In order to give more practical significance to these considerations, further work is required to show, in the light of the insights of Dossey and Atkin, what kinds of spacetime geometries a person (or group) may create for himself through his mode of comprehension and through the "valencies" of the nodes in his pattern of communication. Much of relevance to such an investigation is implicit in Fuller's "geometry of thinking" (46), and explicit in Atkin's work (72, 74). Atkin especially clarifies the structuring effect of interactions between groups "living on different geometries". Fuller clarifies the transformations between configurations. But each such language must always be recognized as limited.

Another way to think about this question is in terms of "conceptual gearboxes". Use of a single-answer mode of comprehension is similar to the use of the first gear on an automobile, with ail its advantages and disadvantages. Modes of comprehension corresponding to alternation patterns between two, three, or more, such languages, are then similar to second and higher gears. The problem is then one of improving the design of such gearboxes and learning how to use them. For the difficulty at the moment is that individually and collectively we tend to get "stuck" in a particular Conceptual gear, and are unable to "shift" up or down according to the needs of the moment. This approach is explored in a separate paper (122).

The disadvantage of the gearbox model is highlighted by a "woven basket" or "birdcage" model in the same paper (22). The structural features of a spherical tensegrity may be considered as indicating the different functions active in a viable whole (99). What remains to be determined is what degree of functional differentiation is appropriate under what circumstances. A viable pattern of functions bears a strong resemblance to a viable basketweave pattern with its counter-balancing properties integral to the structure - hence the notion of "functional basketweaving". In this sense it has yet to be recognized that the psycho-social world is "functionally round" rather than "flat" as many seem to assume. Considered as a "birdcage", the problem is to interweave functions in such a way as to construct an environment for the essential living quality (of Alexander) which cannot otherwise be "kept alive" by the gross and devitalizing concepts so widely employed by programme designers.

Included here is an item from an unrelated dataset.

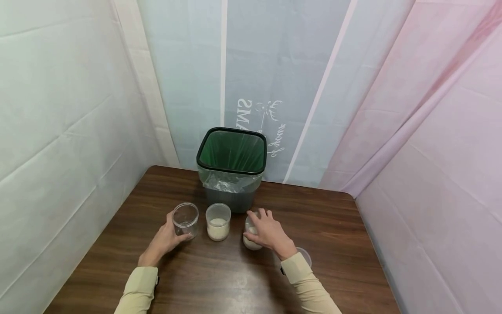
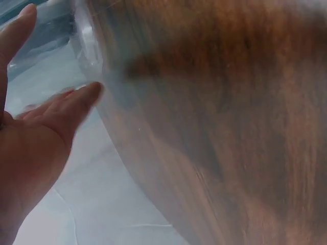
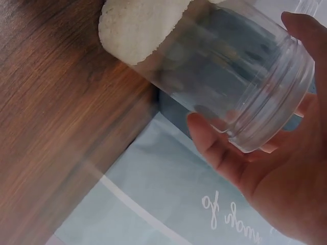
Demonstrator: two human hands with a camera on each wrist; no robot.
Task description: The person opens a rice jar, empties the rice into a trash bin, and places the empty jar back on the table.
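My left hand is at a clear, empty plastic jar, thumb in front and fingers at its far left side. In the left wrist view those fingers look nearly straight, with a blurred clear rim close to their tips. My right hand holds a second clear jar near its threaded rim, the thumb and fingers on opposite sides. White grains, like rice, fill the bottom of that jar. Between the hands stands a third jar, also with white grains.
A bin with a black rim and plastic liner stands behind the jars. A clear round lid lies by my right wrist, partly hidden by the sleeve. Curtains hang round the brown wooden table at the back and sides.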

An even more dynamic model emerges from the possibility that conceptual processes can be usefully conceived as engaged in a "pumping action". A "conceptual pump" (as in the respiratory cycle) involved transformation of attention processes through a single category, to a polar category set, to an N-category set, and back again - corresponding to the movement from principles to details. (Buckminster Fuller argues strongly in support of the fundamental significance of topological equivalent he describes, namely the vector equilibrium "jitterbug".) Problems in the pumping cycle can arise when the pump locks onto a set of a particular number, as is evident in many conceptual systems. Problems also arise when, for example, the single category set is projected onto some detailed feature of the environment, effectively reversing the action of the pump.